* **WHAT THE EXERCISE ASKS**:
Line by line, copy the material that follows without leaving anything out.

(SOURCE MATERIAL Opens)

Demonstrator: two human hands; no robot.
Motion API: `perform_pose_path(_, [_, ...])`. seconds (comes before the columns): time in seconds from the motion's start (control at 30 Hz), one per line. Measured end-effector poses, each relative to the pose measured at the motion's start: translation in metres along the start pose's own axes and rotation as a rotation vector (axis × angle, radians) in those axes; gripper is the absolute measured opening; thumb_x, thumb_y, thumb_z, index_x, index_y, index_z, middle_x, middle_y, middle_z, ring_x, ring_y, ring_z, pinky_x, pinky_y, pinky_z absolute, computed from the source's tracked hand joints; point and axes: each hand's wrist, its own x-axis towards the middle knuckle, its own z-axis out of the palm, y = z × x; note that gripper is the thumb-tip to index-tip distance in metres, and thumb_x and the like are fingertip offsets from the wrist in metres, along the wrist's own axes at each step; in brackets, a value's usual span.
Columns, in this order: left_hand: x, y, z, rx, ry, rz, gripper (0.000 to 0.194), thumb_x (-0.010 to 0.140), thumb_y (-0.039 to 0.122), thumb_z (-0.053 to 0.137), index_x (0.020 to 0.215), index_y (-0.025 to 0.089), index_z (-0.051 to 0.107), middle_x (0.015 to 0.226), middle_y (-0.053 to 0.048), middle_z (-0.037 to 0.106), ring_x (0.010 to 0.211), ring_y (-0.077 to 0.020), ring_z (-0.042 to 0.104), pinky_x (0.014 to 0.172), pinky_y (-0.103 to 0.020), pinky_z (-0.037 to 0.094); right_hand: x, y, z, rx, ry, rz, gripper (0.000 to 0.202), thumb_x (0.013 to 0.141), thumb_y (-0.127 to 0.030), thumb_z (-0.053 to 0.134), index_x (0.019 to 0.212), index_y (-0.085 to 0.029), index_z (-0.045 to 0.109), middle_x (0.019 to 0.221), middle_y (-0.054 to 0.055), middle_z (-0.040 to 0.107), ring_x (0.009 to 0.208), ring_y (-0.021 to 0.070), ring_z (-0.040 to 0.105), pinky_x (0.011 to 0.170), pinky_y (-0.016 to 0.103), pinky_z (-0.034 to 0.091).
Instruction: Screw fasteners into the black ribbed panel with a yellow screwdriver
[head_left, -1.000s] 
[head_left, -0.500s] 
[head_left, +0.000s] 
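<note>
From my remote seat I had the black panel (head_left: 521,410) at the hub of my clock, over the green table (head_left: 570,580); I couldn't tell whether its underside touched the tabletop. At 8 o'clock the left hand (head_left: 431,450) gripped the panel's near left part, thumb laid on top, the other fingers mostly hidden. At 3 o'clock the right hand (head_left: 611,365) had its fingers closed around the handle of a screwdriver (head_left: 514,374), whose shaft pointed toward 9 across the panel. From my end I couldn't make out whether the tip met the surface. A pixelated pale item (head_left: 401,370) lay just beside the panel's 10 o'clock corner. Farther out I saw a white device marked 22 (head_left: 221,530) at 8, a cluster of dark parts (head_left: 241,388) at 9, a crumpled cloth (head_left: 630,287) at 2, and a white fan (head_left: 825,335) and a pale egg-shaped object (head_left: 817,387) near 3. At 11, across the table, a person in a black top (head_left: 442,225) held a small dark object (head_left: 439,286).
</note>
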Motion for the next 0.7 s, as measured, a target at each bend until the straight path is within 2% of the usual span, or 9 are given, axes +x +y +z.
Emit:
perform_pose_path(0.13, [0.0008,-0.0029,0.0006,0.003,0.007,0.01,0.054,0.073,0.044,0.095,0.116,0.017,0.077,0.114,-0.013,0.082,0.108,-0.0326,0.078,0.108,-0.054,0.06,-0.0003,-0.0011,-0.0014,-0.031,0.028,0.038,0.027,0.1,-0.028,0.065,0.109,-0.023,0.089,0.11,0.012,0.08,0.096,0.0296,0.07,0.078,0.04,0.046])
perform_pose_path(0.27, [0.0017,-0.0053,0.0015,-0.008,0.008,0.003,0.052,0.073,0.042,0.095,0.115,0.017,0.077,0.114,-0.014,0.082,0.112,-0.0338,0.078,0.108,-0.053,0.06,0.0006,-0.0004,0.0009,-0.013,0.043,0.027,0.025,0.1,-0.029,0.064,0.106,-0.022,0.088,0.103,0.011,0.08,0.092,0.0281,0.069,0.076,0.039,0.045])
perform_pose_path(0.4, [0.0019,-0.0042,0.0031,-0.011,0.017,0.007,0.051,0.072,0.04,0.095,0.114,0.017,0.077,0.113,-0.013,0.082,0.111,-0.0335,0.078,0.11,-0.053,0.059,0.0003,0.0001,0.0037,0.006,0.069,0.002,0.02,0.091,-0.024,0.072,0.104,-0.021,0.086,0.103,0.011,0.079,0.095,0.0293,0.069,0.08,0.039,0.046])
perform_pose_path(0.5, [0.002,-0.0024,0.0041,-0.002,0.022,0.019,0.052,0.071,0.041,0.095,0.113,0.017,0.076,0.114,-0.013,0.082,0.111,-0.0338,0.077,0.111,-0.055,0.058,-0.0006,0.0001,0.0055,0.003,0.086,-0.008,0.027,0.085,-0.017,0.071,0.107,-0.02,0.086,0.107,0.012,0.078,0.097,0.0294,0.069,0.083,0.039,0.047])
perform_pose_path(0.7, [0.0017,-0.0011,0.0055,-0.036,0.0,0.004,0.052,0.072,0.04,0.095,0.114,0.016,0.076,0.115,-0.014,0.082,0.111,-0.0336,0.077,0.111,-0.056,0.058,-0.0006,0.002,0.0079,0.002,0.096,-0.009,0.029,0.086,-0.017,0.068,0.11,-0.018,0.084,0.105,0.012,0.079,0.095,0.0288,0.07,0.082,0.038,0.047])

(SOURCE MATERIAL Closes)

* **SOLVED PROBLEM**:
Demonstrator: two human hands; no robot.
Motion API: `perform_pose_path(_, [_, ...])`. seconds (comes before the columns): time in seconds from the motion's start (control at 30 Hz), one per line. Measured end-effector poses, each relative to the pose measured at the motion's start: translation in metres along the start pose's own axes and rotation as a rotation vector (axis × angle, radians) in those axes; gripper is the absolute measured opening; thumb_x, thumb_y, thumb_z, index_x, index_y, index_z, middle_x, middle_y, middle_z, ring_x, ring_y, ring_z, pinky_x, pinky_y, pinky_z absolute, computed from the source's tracked hand joints; point and axes: each hand's wrist, its own x-axis towards the middle knuckle, its own z-axis out of the palm, y = z × x; note that gripper is the thumb-tip to index-tip distance in metres, and thumb_x and the like are fingertip offsets from the wrist in metres, along the wrist's own axes at each step; in brackets, a value's usual span.
Columns, in this order: left_hand: x, y, z, rx, ry, rz, gripper (0.000 to 0.194), thumb_x (-0.010 to 0.140), thumb_y (-0.039 to 0.122), thumb_z (-0.053 to 0.137), index_x (0.020 to 0.215), index_y (-0.025 to 0.089), index_z (-0.051 to 0.107), middle_x (0.015 to 0.226), middle_y (-0.053 to 0.048), middle_z (-0.037 to 0.106), ring_x (0.010 to 0.211), ring_y (-0.077 to 0.020), ring_z (-0.042 to 0.104), pinky_x (0.014 to 0.172), pinky_y (-0.103 to 0.020), pinky_z (-0.037 to 0.094); right_hand: x, y, z, rx, ry, rz, gripper (0.000 to 0.202), thumb_x (0.013 to 0.141), thumb_y (-0.127 to 0.030), thumb_z (-0.053 to 0.134), index_x (0.019 to 0.212), index_y (-0.085 to 0.029), index_z (-0.045 to 0.109), middle_x (0.019 to 0.221), middle_y (-0.054 to 0.055), middle_z (-0.040 to 0.107), ring_x (0.009 to 0.208), ring_y (-0.021 to 0.070), ring_z (-0.040 to 0.105), pinky_x (0.011 to 0.170), pinky_y (-0.016 to 0.103), pinky_z (-0.034 to 0.091).
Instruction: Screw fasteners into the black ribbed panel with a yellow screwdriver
[head_left, -1.000s] 
[head_left, -0.500s] 
[head_left, +0.000s] 
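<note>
From my remote seat I had the black panel (head_left: 521,410) at the hub of my clock, over the green table (head_left: 570,580); I couldn't tell whether its underside touched the tabletop. At 8 o'clock the left hand (head_left: 431,450) gripped the panel's near left part, thumb laid on top, the other fingers mostly hidden. At 3 o'clock the right hand (head_left: 611,365) had its fingers closed around the handle of a screwdriver (head_left: 514,374), whose shaft pointed toward 9 across the panel. From my end I couldn't make out whether the tip met the surface. A pixelated pale item (head_left: 401,370) lay just beside the panel's 10 o'clock corner. Farther out I saw a white device marked 22 (head_left: 221,530) at 8, a cluster of dark parts (head_left: 241,388) at 9, a crumpled cloth (head_left: 630,287) at 2, and a white fan (head_left: 825,335) and a pale egg-shaped object (head_left: 817,387) near 3. At 11, across the table, a person in a black top (head_left: 442,225) held a small dark object (head_left: 439,286).
</note>
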Motion for the next 0.7 s, as measured, a target at each bend until the straight path is within 2% of the usual span, or 9 are given, axes +x +y +z.
Emit:
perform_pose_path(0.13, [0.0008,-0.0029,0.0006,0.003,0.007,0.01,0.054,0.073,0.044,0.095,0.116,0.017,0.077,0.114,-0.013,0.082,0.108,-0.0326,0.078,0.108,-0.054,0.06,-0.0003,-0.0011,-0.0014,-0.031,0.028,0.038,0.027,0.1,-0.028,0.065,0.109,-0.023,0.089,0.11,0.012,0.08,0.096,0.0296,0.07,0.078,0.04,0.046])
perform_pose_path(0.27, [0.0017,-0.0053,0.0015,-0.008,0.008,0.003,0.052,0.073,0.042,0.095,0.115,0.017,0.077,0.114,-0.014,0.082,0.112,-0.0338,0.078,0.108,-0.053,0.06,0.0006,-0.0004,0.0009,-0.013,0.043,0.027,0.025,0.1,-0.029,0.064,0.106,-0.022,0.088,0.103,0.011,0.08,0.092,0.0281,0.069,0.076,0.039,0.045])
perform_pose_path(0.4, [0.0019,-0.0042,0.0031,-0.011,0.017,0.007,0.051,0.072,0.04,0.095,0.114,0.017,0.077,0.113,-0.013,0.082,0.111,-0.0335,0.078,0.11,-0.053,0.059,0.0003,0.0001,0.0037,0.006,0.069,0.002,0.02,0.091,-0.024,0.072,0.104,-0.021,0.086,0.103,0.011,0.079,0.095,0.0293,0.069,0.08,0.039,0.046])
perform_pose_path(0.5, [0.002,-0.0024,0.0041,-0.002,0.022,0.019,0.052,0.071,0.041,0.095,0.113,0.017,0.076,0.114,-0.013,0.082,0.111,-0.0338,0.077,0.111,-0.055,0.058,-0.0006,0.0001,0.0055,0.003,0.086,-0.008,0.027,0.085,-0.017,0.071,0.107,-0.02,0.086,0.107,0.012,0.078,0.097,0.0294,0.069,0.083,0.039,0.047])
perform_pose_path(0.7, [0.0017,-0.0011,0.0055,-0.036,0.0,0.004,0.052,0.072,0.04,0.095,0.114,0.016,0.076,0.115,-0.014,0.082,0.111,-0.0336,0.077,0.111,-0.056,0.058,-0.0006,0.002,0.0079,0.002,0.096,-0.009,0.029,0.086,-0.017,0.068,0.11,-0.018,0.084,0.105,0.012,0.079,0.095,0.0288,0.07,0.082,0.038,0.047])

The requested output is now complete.